In the recently published paper Rodríguez (Reference Rodríguez2023), a few typographical errors were identified in the equations. This erratum is issued to rectify those errors, although we note that these corrections have no impact on the conclusions and discussions presented in the original work. For the sake of thoroughness and precision, we provide supplementary computational and numerical materials alongside this erratum. These additional resources can be accessed in a Zenodo repository (10.5281/zenodo.10442682).

The first error in the paper may be found when examples of quasisymmetric configurations are presented in Figure 5 and Table 1. Specifically, the case labelled as ‘2022 QA’ was misrepresented in those, as its most vertically elongated up-down symmetric cross-section was not chosen to describe it. This contravenes the criterion considered for constructing Figure 5, in which the configurations are meant to be represented by their most vertically elongated up-down cross-section. The root cause of this inaccuracy lies in the fact that ‘2022 QA’ was the sole configuration with its more horizontally elongated cross-section at $\varphi =0$. To rectify this, we have addressed the error by rotating the configuration and recalculating its pertinent features. The corrected features, along with the updated Figure and Table, are presented herein for clarity and accuracy.

Table 1 presented a typo in the triangularity of ‘N3B’, which had a missing negative sign. The triangularity, $\delta$, of the vertically elongated cross-section of this configuration is negative. We remind the reader that this measure of triangularity, as indicated in Appendix C and (C2), is different from the total triangularity of the cross-section (as may be seen in the Figure as well).
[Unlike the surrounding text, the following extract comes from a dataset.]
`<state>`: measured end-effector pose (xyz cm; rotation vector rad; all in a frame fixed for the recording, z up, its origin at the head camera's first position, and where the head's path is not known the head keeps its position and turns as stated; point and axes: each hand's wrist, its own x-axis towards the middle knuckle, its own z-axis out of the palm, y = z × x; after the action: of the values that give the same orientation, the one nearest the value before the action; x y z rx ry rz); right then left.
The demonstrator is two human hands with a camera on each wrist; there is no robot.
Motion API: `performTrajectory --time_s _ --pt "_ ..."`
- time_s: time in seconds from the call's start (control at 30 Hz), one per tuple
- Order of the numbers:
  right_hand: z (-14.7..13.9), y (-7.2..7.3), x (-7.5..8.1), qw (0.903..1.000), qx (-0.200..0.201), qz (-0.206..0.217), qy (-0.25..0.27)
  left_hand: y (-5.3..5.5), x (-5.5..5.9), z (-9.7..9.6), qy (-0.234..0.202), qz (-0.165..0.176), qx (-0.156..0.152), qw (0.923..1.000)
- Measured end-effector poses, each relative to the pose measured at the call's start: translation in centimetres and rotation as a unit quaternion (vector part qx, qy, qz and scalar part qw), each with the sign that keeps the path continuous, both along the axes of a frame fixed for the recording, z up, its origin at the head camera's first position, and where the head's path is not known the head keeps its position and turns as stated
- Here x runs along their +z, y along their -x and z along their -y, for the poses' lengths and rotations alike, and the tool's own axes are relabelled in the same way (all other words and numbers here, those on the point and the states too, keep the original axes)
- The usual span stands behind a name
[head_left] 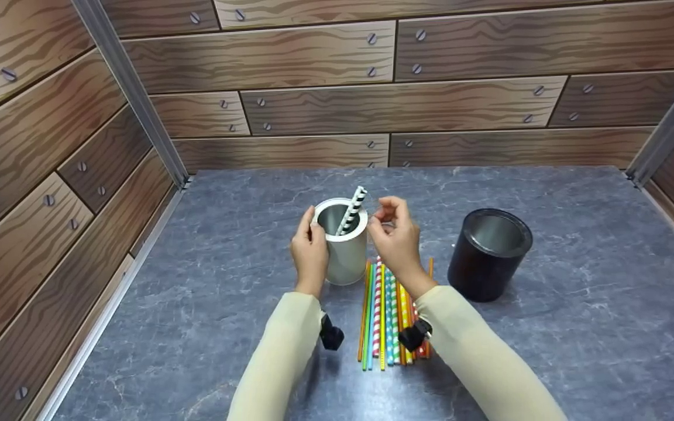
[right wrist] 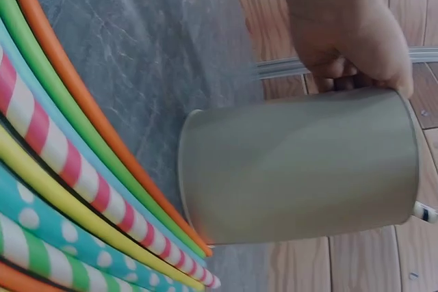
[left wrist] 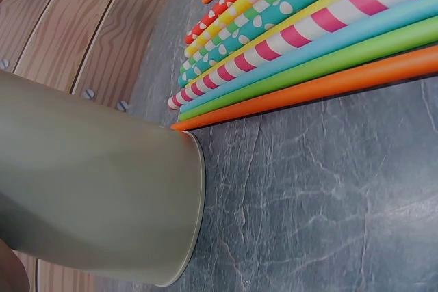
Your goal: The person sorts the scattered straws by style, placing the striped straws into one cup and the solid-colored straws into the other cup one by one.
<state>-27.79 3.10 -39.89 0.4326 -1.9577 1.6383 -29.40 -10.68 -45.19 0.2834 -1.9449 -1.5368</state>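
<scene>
A beige-grey canister (head_left: 346,263) stands upright on the table, its open top ringed by a white rim. My left hand (head_left: 309,254) holds it by the left side near the rim; the right wrist view shows this hand (right wrist: 363,46) at the canister's upper wall. Black-and-white striped paper straws (head_left: 353,210) lean inside, their tops sticking out past the rim. Just right of the rim, my right hand (head_left: 396,237) hovers with loosely bent fingers and nothing visible in them. Below it lies a row of colourful paper straws (head_left: 382,316), striped, dotted and plain, partly hidden by the right wrist.
A black canister (head_left: 486,263) with an open top stands to the right of the straws. The grey marbled tabletop (head_left: 214,245) is bounded by wood-patterned panels (head_left: 313,111) at the back and sides. A black camera is strapped to each wrist.
</scene>
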Motion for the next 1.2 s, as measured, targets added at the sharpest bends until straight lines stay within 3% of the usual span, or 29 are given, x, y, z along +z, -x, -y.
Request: performTrajectory --time_s 0.13,0.33,0.67,1.03,1.2 --pt "-0.9 1.1 -0.5 0.9994 0.003 0.009 0.033 -0.1 0.1 0.0 -0.009 0.009 -0.009 0.9999" --pt "-2.4 1.0 0.1 0.9987 -0.006 0.034 0.036 -0.2 0.1 -0.1 -0.027 0.023 -0.025 0.9991" --pt "-4.5 0.5 -0.5 0.9912 -0.064 0.097 -0.063 -0.3 0.1 0.0 -0.008 0.019 -0.004 0.9998" --pt "-5.9 0.9 -2.8 0.9714 -0.058 0.184 -0.139 -0.1 0.0 0.0 -0.017 0.014 -0.010 0.9997" --pt "-6.5 1.5 -3.7 0.9569 -0.054 0.218 -0.185 -0.1 0.0 -0.1 -0.023 0.018 -0.018 0.9994"
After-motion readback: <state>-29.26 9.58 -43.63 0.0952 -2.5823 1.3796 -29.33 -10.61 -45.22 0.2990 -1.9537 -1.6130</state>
Although this configuration presents a negative value of $\delta$, which is beneficial for stability, it is not enough to make the configuration Mercier unstable, emphasising the point stressed throughout the paper about the triangular shaping of the cross-section being but one part of the whole contribution to stability.

Table 1. Details of the configurations in Figure 5. The table includes the values of $\bar {F}$, the triangularity $\delta$, the effect of triangularity $\mathcal {T}_\delta$, and the magnetic well $V''$ for the configurations represented in Figure 5. The short labels on top refer to PQA - precise QA, PQH - precise QH (from Landreman & Paul 2022), NQH - new QH (from Rodríguez et al. 2022c), 22QA - 2022 Qa, N3V - N3 vacuum, N4LA - N4 long axis, N4W - N4 well, N4M - N4 Mercier, N7 and N3B - N3 beta (all these from Landreman 2022). For the latter instead of the magnetic well we show the $\epsilon ^2 D_{\mathrm {Merc}}$, which shows that this finite $\beta$ configuration is unstable.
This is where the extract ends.